Friday, March 9, 2012

vonnegut in billy

In reading the novel Slaughterhouse-five, I couldnt help but feel that Billy was Vonnegut even though he interjects himself into the story at times, saying that he was that soldier who did certain things. I felt as though Vonnegut was Billy, he had written himself into this alternate world as a way to help him look back at the past, but to not become stuck there. Billy was unstuck in time and jumped from future to present to past, and so Vonnegut in creating Billy and giving him this ability in a sense gave himself the same ability. There are also many correlations between Vonnegut and Billy throughout the novel. Such as them both using the non-fiction novel to deal with the trauma that they experienced in the war. Not only do they use the science fiction novel but they both create their own alternate realities. It could be said that the book is Vonneguts alternate reality, and for Billy, his is Tralfamadore. Vonnegut and Billy also have trouble talking about the war, and remembering things about the war. Vonnegut himself says that when he sat down to write the book he had trouble remembering events that occurred. Billy himself after the war doesn't talk about it and avoids it in conversation when his wife Valencia asks him about it. The similarities between the two are daunting and really jump out to the reader. This causes the novel to have a somewhat autobiographical affect even though it is clearly fiction.

1 comment:

  1. Whether Vonnegut "is" Billy or not, the connections are undeniable, and striking.
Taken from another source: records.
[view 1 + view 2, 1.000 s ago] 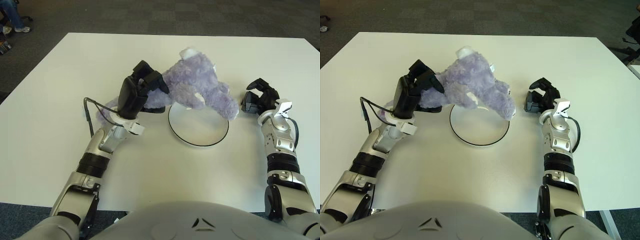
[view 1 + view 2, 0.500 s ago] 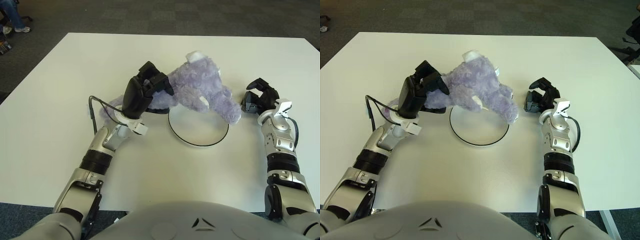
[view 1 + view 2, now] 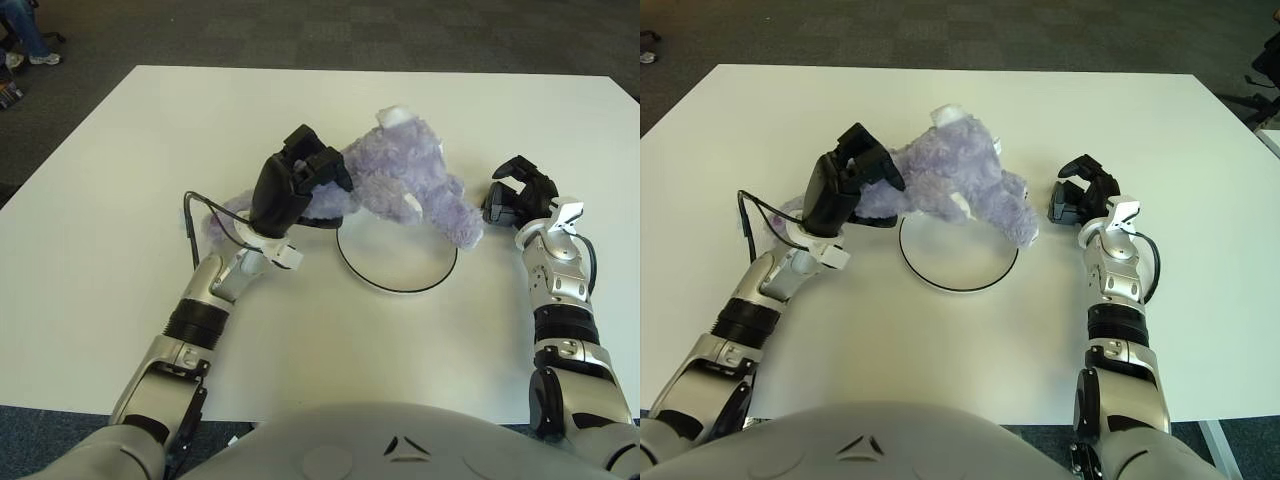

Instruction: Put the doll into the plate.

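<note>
**A:** Your left hand's fingers (image 3: 318, 166) are wrapped around the rear of the doll (image 3: 400, 180), grasping the purple plush from its left end. The left hand (image 3: 295, 185) shows at the plate's far-left edge. Your right hand (image 3: 518, 196) shows just to the right of the plate, with its fingers curled and nothing in them.

**B:** So where is the doll against the plate?

**A:** It stretches across the far rim of the plate (image 3: 395, 288), head end towards the right, its snout drooping past the plate's right edge. Most of the dish in front of it is bare. I can't tell whether the drooping end touches the rim or hangs just above it.

**B:** Which step is that, then?

**A:** I'd judge you're in the carry, nearly at the placing. The doll is over the plate's back edge, not yet settled inside it.

**B:** And the next move?

**A:** Probably draw your left hand a little towards yourself so the body sits over the middle, lower it, then let the fingers go. Watch the snout: it is soft and could flop over the right rim onto the table (image 3: 120, 200).
</note>
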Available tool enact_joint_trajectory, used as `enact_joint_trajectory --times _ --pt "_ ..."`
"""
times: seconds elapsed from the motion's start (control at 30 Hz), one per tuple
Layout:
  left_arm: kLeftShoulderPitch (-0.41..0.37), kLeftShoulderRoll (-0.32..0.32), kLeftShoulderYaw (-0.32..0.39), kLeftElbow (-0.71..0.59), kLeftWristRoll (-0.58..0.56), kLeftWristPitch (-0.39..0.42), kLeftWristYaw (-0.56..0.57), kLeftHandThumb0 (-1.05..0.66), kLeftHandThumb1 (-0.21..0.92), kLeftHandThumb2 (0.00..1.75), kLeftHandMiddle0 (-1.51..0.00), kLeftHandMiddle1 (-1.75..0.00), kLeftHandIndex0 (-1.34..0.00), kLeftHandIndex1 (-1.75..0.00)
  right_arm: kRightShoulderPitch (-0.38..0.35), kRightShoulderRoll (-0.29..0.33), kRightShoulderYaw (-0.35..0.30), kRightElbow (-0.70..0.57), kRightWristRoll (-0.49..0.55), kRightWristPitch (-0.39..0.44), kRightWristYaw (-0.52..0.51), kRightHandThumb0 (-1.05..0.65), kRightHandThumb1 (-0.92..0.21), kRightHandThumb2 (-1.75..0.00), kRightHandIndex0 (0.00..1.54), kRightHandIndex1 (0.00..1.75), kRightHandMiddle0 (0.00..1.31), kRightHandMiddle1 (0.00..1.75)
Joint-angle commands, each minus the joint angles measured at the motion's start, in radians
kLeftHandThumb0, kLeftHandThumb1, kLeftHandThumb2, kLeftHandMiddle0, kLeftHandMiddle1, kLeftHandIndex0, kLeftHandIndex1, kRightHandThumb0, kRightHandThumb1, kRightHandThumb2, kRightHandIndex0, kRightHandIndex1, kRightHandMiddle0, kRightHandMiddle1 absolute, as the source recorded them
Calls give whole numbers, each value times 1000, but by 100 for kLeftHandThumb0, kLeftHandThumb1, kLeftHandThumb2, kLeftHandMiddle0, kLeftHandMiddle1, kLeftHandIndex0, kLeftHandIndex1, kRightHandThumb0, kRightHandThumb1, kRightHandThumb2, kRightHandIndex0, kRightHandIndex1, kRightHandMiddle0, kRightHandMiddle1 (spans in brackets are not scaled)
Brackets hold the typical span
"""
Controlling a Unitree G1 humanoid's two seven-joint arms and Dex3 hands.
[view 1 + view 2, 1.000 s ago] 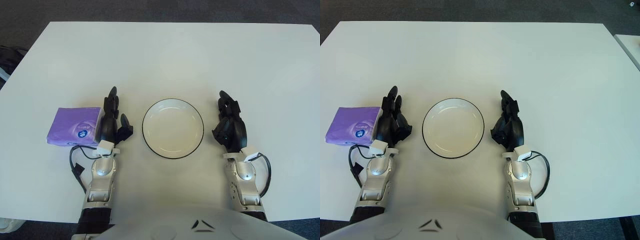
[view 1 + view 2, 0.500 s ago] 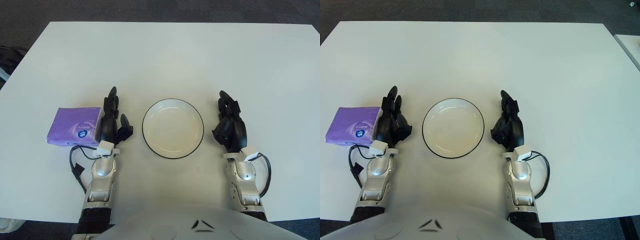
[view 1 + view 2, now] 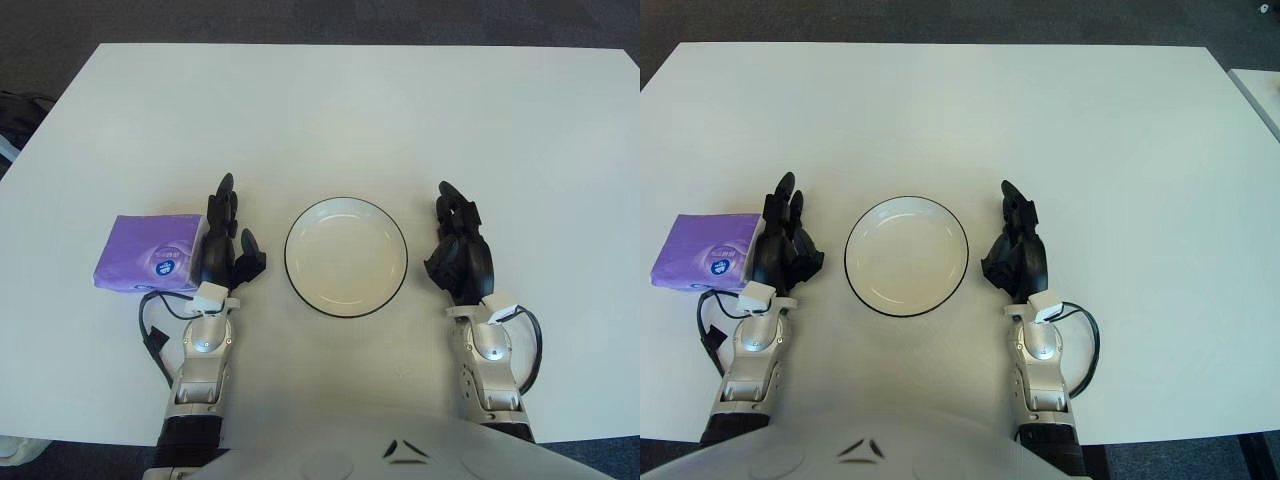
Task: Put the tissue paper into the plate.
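Left eye view puts the purple tissue paper pack (image 3: 149,253) at the left of the frame, lying flat on the white table (image 3: 330,110), with the left hand (image 3: 225,245) just beside its right edge. That hand's fingers are stretched forward and loosely spread, holding nothing; whether its side actually touches the pack is hard to tell, since the dark fingers overlap the pack's edge. The white plate (image 3: 346,257) with a dark rim sits at the centre of the frame, empty, apart from both hands. The right hand (image 3: 458,250) shows to the right of the plate, fingers extended and relaxed, grasping nothing. Both forearms run down to the lower edge, where the robot's pale torso cuts them off.

Right eye view shifts everything leftward: the pack nearly reaches the left border, and a strip of a second pale surface (image 3: 1262,95) appears at the right edge, which the left eye view lacks. Left eye view alone shows dark objects (image 3: 18,108) off the table's upper left side, too cropped to identify.
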Motion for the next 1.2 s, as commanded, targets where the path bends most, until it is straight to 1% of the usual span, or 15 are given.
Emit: enact_joint_trajectory --times 0.0,0.1,0.3,0.37,0.43,0.5,0.63,0.77,0.9,1.0,1.13,1.17 --pt "45 7 3 39 -4 46 -15 -82 92 105 -20 0 0 -35 67 2 4 69 1 62 -1 -73 -92 -108 22 0 0 45" --pt "35 19 24 14 -19 56 -22 -81 92 105 -20 0 0 -35 65 4 4 72 1 61 -2 -73 -92 -108 22 0 0 45" --pt "14 45 70 -120 -50 107 -44 -81 92 105 -21 -1 0 -40 59 7 8 83 -1 58 -5 -73 -92 -108 22 0 0 45" --pt "5 58 81 -176 -53 107 -53 -81 92 106 -22 -1 0 -42 56 8 9 87 -2 55 -6 -73 -92 -107 22 0 0 45" --pt "-1 69 92 -198 -56 99 -59 -81 92 106 -22 -1 0 -44 54 10 9 92 -4 53 -8 -73 -92 -107 22 0 0 45" --pt "-10 84 108 -196 -60 69 -65 -82 92 107 -22 -1 0 -45 51 11 9 96 -5 50 -11 -72 -92 -107 22 0 0 46" --pt "-33 113 132 -142 -45 -43 -59 -83 92 109 -22 -1 0 -44 45 14 9 107 -8 44 -15 -72 -92 -107 23 0 0 48" --pt "-103 166 196 -98 -75 -124 -67 -84 92 110 -20 0 0 -38 39 20 9 119 -9 37 -19 -72 -92 -107 23 1 0 50" --pt "-160 221 238 -100 -80 -147 -81 -86 92 109 -20 0 0 -36 30 22 9 136 -9 31 -19 -72 -92 -107 23 1 0 50" --pt "-225 286 266 -56 -88 -158 -109 -88 92 107 -20 0 0 -38 22 21 7 152 -8 21 -16 -73 -92 -107 23 0 0 50" --pt "-262 343 288 -21 -101 -185 -147 -91 92 104 -20 0 0 -40 14 21 7 167 -7 12 -14 -73 -92 -107 22 0 0 49" --pt "-270 358 293 -6 -103 -196 -156 -92 92 102 -19 0 0 -38 12 21 7 171 -7 10 -14 -73 -92 -107 22 0 0 49"
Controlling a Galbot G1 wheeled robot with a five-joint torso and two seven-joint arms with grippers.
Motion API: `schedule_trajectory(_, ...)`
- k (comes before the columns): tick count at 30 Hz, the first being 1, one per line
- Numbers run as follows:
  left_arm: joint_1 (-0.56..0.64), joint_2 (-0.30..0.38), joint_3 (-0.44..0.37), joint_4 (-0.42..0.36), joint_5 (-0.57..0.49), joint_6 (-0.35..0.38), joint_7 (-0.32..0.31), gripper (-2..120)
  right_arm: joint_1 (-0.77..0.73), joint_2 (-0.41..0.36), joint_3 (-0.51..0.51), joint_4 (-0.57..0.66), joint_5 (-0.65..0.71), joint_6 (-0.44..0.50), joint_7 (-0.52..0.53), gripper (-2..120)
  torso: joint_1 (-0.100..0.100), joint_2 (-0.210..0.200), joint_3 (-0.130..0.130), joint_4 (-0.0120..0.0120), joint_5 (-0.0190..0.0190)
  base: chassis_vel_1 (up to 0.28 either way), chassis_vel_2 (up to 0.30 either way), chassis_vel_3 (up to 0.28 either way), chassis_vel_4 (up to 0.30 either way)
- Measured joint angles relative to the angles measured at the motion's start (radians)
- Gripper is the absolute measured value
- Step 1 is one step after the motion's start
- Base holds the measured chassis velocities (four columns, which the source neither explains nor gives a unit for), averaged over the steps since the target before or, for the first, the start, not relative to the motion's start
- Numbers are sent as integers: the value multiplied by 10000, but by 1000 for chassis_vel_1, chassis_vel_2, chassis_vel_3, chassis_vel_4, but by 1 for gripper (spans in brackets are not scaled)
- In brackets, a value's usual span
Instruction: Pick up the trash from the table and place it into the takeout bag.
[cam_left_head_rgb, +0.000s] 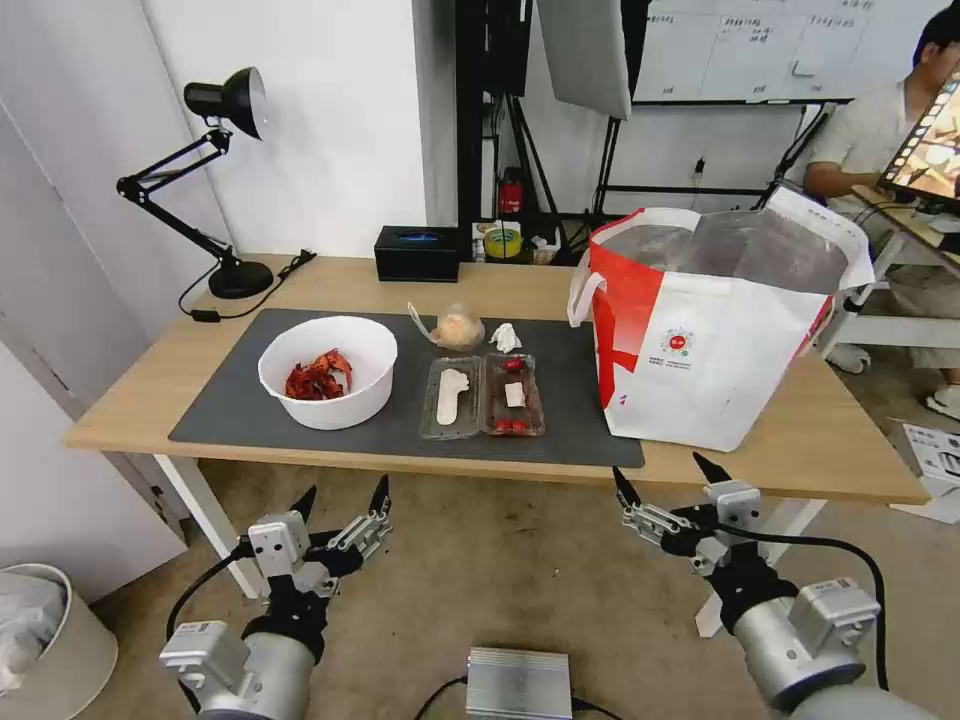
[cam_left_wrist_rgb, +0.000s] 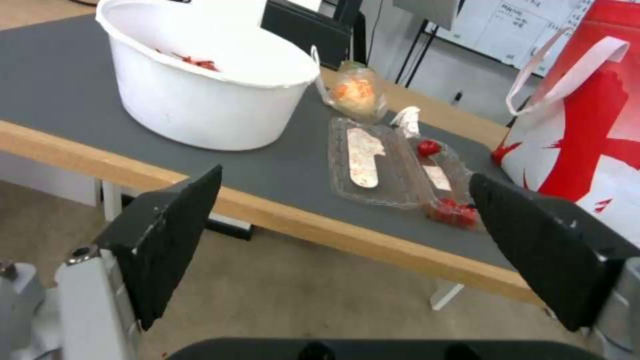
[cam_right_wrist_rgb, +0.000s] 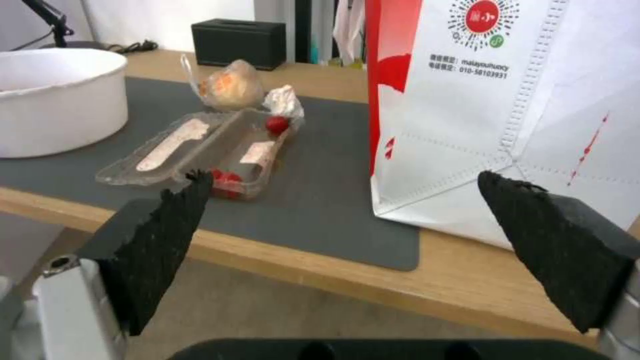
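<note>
A black desk lamp (cam_left_head_rgb: 215, 180) is standing on the table (cam_left_head_rgb: 150, 385) beyond the dark grey mat's (cam_left_head_rgb: 230, 415) far left corner. On the mat, the white bowl (cam_left_head_rgb: 327, 372) holding red shells is sitting at the left end. Right of the bowl, the clear clamshell box (cam_left_head_rgb: 483, 396) is lying open and flat near the mat's middle. Just beyond the box, the knotted bag (cam_left_head_rgb: 457, 327) with tan contents and the crumpled tissue (cam_left_head_rgb: 506, 338) are lying side by side, and a black box (cam_left_head_rgb: 418, 253) is sitting past the mat's far edge. The takeout bag (cam_left_head_rgb: 715, 345) is standing upright at the mat's right end, its mouth gaping.

The left gripper (cam_left_head_rgb: 341, 500) is hanging below the table's near edge, in front of the bowl, fingers spread and holding nothing. The right gripper (cam_left_head_rgb: 668, 478) is hanging in front of the takeout bag, likewise spread wide and empty.
</note>
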Motion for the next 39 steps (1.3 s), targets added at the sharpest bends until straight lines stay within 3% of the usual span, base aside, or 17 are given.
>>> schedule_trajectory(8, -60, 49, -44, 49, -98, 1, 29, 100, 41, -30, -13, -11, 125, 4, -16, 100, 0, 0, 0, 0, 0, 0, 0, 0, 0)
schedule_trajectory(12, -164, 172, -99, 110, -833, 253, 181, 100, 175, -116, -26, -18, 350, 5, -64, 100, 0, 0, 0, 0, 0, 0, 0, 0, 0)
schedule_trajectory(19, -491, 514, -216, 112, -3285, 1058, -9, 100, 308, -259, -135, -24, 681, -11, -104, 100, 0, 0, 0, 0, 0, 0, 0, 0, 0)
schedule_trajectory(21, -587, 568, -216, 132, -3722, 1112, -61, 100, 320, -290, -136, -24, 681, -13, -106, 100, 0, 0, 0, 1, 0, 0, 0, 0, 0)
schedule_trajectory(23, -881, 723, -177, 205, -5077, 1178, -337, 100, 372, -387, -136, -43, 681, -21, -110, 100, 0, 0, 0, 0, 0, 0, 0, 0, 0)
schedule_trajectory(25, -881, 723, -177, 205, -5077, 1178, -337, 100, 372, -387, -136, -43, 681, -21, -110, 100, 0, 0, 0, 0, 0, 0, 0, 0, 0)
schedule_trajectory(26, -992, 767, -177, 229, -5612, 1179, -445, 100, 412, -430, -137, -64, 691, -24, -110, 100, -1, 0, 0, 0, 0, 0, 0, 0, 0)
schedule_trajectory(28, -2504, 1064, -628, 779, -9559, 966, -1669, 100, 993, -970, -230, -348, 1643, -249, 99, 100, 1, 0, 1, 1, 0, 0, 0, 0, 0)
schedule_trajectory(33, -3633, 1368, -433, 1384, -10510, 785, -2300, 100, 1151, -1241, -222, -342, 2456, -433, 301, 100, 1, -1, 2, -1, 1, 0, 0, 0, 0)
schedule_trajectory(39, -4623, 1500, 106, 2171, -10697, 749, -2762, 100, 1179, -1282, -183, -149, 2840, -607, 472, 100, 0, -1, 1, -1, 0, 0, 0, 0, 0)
Just as Billy is literally "traveling" in time, Vonnegut himself is forcing himself to return to the war experience and try to make something out of it, and he too uses the outer-space narrative as a way to "filter" the experience and make it more manageable. One way to see it is that Billy is a "vehicle" for Vonnegut's personal exploration of his past, a way for him to make this traumatic journey into the past without sinking himself fully into it, personally--a kind of "artistic distance" that is necessary for him to complete the task.